Below is a block of entries; repeat exactly the lines starting at the line that contains "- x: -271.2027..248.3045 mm" and ending at the line that contains "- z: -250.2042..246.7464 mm", both included.

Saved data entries
┌──
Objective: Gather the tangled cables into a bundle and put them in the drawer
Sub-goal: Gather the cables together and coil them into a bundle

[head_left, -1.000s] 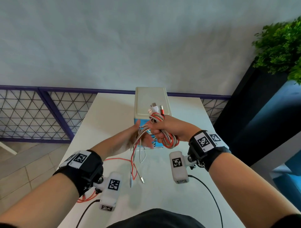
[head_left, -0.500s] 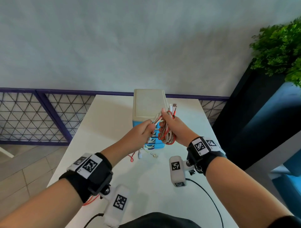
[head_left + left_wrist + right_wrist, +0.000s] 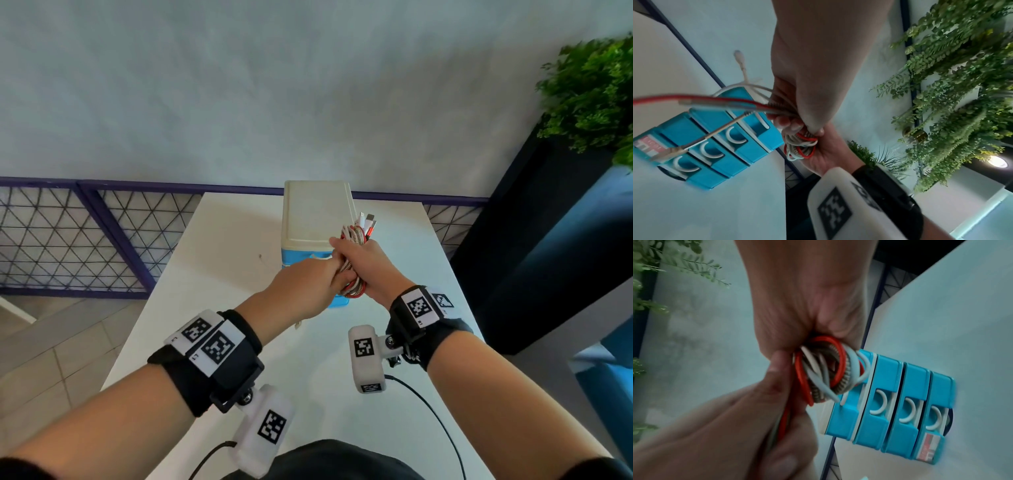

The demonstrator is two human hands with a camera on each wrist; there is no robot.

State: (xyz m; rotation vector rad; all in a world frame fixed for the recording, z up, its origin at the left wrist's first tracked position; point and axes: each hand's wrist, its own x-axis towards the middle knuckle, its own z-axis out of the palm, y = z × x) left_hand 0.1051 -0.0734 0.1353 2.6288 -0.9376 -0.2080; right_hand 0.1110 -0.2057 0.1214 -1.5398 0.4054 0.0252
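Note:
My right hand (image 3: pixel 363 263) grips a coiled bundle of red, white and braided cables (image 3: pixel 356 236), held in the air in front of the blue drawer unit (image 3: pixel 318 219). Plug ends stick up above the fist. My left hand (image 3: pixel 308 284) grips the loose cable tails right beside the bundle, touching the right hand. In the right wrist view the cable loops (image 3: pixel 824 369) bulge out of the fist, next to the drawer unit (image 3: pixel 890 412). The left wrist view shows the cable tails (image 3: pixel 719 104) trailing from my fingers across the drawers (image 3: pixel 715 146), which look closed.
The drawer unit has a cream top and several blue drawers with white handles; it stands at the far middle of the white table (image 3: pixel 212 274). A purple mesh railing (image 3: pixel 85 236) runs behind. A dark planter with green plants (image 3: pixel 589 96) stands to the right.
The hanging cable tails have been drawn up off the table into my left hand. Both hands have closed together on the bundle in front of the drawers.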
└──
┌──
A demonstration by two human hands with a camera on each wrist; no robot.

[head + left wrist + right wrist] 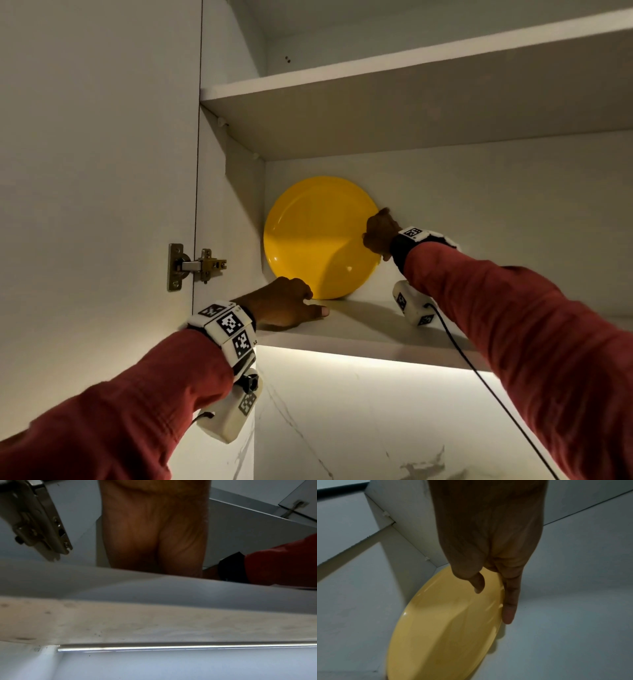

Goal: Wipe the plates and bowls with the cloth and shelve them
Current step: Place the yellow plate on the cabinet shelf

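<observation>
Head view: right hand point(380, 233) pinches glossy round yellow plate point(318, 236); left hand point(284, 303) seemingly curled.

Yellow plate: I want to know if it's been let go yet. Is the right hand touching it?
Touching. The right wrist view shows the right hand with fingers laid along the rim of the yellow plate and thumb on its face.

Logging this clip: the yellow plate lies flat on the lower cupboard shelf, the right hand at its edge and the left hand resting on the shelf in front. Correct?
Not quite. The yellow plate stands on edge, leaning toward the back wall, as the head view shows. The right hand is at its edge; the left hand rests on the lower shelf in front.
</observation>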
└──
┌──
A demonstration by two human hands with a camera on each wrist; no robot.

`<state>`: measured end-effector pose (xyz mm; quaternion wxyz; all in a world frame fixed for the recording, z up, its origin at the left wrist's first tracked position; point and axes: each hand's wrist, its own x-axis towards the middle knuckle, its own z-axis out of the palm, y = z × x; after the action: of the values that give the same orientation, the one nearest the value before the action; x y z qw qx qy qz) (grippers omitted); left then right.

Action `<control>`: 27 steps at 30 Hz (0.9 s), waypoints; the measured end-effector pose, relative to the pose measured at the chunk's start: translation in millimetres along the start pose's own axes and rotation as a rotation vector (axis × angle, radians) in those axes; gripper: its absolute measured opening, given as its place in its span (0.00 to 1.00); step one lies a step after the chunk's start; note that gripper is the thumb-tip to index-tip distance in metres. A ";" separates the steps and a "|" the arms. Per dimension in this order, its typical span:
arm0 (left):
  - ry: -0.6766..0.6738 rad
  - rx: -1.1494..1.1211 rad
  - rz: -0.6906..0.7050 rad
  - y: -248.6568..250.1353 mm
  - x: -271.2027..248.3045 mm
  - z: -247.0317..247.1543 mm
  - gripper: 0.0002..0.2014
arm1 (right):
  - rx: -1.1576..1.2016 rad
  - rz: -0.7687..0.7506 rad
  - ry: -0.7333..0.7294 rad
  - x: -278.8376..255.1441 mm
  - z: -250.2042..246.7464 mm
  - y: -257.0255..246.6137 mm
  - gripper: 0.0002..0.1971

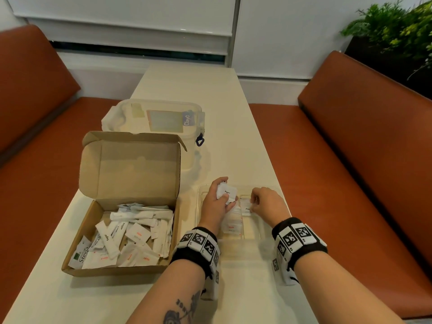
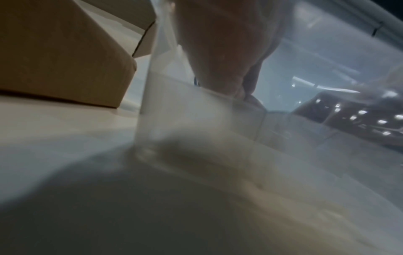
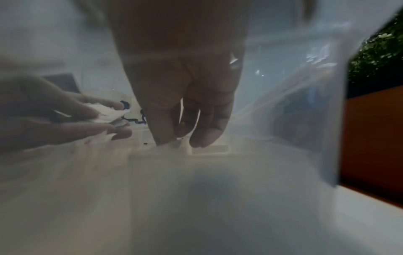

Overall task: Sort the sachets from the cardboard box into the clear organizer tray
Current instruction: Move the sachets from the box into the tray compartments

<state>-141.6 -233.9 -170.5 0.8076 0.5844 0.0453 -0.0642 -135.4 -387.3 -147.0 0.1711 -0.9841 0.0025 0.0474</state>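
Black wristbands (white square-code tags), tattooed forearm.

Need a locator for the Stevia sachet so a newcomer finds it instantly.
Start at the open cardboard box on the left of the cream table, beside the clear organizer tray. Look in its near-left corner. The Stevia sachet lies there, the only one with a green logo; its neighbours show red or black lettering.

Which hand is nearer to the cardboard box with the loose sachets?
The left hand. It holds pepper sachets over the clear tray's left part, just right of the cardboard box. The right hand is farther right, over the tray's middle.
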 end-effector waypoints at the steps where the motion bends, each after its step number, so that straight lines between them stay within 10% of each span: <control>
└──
• Task solution:
  - x: -271.2027..248.3045 mm
  - z: -247.0317..247.1543 mm
  - gripper: 0.0002..0.2014
arm1 (right):
  - rx: -1.1576..1.2016 rad
  - rz: -0.7687..0.7506 rad
  - ry: -0.7333..0.7294 rad
  - x: -278.8376..255.1441 mm
  - z: -250.2042..246.7464 mm

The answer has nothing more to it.